What is being asked: Could you repeat the records below exactly as written?

Available records:
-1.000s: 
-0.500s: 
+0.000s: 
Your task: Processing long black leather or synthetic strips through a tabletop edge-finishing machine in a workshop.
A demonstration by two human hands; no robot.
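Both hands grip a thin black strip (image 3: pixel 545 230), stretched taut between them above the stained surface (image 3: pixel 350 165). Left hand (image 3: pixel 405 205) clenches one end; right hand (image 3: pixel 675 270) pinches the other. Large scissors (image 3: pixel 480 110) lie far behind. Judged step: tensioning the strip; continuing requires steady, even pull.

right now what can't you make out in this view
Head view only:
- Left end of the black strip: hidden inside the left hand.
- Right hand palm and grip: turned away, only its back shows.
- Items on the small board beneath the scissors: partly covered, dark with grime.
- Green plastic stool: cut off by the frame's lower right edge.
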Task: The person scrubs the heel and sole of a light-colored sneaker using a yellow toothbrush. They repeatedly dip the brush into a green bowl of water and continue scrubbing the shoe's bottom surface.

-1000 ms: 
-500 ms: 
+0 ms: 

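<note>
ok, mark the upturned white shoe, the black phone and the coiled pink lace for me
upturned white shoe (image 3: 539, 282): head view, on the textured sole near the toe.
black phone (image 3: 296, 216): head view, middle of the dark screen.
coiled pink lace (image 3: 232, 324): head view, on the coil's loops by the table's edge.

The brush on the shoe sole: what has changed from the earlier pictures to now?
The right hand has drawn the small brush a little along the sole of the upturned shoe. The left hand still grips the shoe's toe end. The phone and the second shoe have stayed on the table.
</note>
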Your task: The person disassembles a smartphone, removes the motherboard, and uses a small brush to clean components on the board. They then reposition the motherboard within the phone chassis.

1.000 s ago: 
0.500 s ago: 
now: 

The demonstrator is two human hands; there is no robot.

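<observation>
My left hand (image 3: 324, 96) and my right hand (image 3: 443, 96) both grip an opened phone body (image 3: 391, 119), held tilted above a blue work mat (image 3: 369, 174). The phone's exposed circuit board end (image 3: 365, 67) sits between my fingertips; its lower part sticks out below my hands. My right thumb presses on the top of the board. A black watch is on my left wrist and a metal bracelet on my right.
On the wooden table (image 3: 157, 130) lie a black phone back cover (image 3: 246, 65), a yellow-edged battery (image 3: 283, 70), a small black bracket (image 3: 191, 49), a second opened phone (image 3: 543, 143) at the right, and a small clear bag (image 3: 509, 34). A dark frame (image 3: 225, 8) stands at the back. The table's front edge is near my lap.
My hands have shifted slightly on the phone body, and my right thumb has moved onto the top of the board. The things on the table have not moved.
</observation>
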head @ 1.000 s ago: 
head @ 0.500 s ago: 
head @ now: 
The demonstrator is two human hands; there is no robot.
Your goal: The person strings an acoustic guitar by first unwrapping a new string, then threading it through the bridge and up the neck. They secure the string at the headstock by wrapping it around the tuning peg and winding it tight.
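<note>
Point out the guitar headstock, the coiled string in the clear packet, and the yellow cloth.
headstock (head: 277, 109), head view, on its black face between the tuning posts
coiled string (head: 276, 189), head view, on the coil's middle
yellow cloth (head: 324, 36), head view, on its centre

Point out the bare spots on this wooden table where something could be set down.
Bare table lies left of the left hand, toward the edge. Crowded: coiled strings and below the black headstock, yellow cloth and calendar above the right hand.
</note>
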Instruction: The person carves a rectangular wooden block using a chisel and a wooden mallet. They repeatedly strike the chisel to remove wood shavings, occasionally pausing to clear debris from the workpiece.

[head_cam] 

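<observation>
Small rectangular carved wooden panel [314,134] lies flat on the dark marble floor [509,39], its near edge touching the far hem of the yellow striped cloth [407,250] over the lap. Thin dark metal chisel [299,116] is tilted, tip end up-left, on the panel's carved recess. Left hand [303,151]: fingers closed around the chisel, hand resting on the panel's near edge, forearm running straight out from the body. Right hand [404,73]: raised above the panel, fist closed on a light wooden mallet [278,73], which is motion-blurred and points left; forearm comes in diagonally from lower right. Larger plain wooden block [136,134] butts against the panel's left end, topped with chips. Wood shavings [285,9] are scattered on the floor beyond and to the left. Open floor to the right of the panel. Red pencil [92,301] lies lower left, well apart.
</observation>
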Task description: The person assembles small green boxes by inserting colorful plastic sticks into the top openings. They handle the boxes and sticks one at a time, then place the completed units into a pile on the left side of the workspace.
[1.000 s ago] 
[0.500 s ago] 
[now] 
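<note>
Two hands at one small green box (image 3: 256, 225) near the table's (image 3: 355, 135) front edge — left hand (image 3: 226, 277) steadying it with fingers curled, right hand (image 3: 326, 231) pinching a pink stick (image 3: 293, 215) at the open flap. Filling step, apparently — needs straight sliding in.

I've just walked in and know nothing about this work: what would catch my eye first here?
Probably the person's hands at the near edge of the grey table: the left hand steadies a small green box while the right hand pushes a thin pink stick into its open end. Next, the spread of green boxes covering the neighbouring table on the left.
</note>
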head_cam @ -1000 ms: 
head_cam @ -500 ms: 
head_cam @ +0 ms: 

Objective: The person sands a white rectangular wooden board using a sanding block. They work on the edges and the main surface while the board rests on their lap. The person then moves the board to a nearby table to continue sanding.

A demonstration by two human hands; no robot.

Task solution:
-1.000s: 
-0.500s: 
+0.000s: 
Your task: Processing long black leather or synthetic strips through a tabletop edge-finishing machine in a workshop.
A demonstration by two human hands; no robot.
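Both hands grip a thin black strip (image 3: pixel 545 230), stretched taut between them above the stained surface (image 3: pixel 350 165). Left hand (image 3: pixel 405 205) clenches one end; right hand (image 3: pixel 675 270) pinches the other. Large scissors (image 3: pixel 480 110) lie far behind. Judged step: tensioning the strip; continuing requires steady, even pull.

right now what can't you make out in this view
Head view only:
- Left end of the black strip: hidden inside the left hand.
- Right hand palm and grip: turned away, only its back shows.
- Items on the small board beneath the scissors: partly covered, dark with grime.
- Green plastic stool: cut off by the frame's lower right edge.
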Task: The person scrubs the heel and sole of a light-colored sneaker using a yellow toothbrush. They repeatedly dip the brush into a green bowl of water and continue scrubbing the shoe's bottom surface.

-1000 ms: 
-500 ms: 
+0 ms: 

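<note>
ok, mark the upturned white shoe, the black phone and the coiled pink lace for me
upturned white shoe (image 3: 539, 282): head view, on the textured sole near the toe.
black phone (image 3: 296, 216): head view, middle of the dark screen.
coiled pink lace (image 3: 232, 324): head view, on the coil's loops by the table's edge.

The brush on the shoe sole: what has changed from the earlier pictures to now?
The right hand has drawn the small brush a little along the sole of the upturned shoe. The left hand still grips the shoe's toe end. The phone and the second shoe have stayed on the table.
</note>
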Your task: The person disassembles a smartphone, removes the motherboard, and uses a small brush to clean components on the board. They then reposition the motherboard within the phone chassis.

1.000 s ago: 
0.500 s ago: 
now: 

The demonstrator is two human hands; there is no robot.

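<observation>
My left hand (image 3: 324, 96) and my right hand (image 3: 443, 96) both grip an opened phone body (image 3: 391, 119), held tilted above a blue work mat (image 3: 369, 174). The phone's exposed circuit board end (image 3: 365, 67) sits between my fingertips; its lower part sticks out below my hands. My right thumb presses on the top of the board. A black watch is on my left wrist and a metal bracelet on my right.
On the wooden table (image 3: 157, 130) lie a black phone back cover (image 3: 246, 65), a yellow-edged battery (image 3: 283, 70), a small black bracket (image 3: 191, 49), a second opened phone (image 3: 543, 143) at the right, and a small clear bag (image 3: 509, 34). A dark frame (image 3: 225, 8) stands at the back. The table's front edge is near my lap.
My hands have shifted slightly on the phone body, and my right thumb has moved onto the top of the board. The things on the table have not moved.
</observation>
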head @ 1.000 s ago: 
head @ 0.500 s ago: 
head @ now: 
The demonstrator is two human hands; there is no robot.
Your goal: The person strings an acoustic guitar by first unwrapping a new string, then threading it through the bridge and up the neck. They secure the string at the headstock by wrapping it around the tuning peg and winding it tight.
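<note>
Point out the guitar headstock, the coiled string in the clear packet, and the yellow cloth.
headstock (head: 277, 109), head view, on its black face between the tuning posts
coiled string (head: 276, 189), head view, on the coil's middle
yellow cloth (head: 324, 36), head view, on its centre

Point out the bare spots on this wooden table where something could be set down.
Bare table lies left of the left hand, toward the edge. Crowded: coiled strings and below the black headstock, yellow cloth and calendar above the right hand.
</note>
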Instruction: The person carves a rectangular wooden block using a chisel and a wooden mallet. They repeatedly strike the chisel to remove wood shavings, occasionally pausing to clear debris from the workpiece.

[head_cam] 

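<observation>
Small rectangular carved wooden panel [314,134] lies flat on the dark marble floor [509,39], its near edge touching the far hem of the yellow striped cloth [407,250] over the lap. Thin dark metal chisel [299,116] is tilted, tip end up-left, on the panel's carved recess. Left hand [303,151]: fingers closed around the chisel, hand resting on the panel's near edge, forearm running straight out from the body. Right hand [404,73]: raised above the panel, fist closed on a light wooden mallet [278,73], which is motion-blurred and points left; forearm comes in diagonally from lower right. Larger plain wooden block [136,134] butts against the panel's left end, topped with chips. Wood shavings [285,9] are scattered on the floor beyond and to the left. Open floor to the right of the panel. Red pencil [92,301] lies lower left, well apart.
</observation>
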Task description: The person assembles small green boxes by inserting colorful plastic sticks into the top openings. They handle the boxes and sticks one at a time, then place the completed units into a pile on the left side of the workspace.
[1.000 s ago] 
[0.500 s ago] 
[now] 
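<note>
Two hands at one small green box (image 3: 256, 225) near the table's (image 3: 355, 135) front edge — left hand (image 3: 226, 277) steadying it with fingers curled, right hand (image 3: 326, 231) pinching a pink stick (image 3: 293, 215) at the open flap. Filling step, apparently — needs straight sliding in.

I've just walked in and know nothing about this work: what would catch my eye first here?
Probably the person's hands at the near edge of the grey table: the left hand steadies a small green box while the right hand pushes a thin pink stick into its open end. Next, the spread of green boxes covering the neighbouring table on the left.
</note>
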head_cam @ -1000 ms: 
head_cam @ -500 ms: 
head_cam @ +0 ms: 

Objective: The person sands a white rectangular wooden board using a sanding block. They work on the edges and the main surface while the board rests on their lap. The person then moves the board to a nearby table to continue sanding.

A demonstration by two human hands; no robot.

No additional output is needed.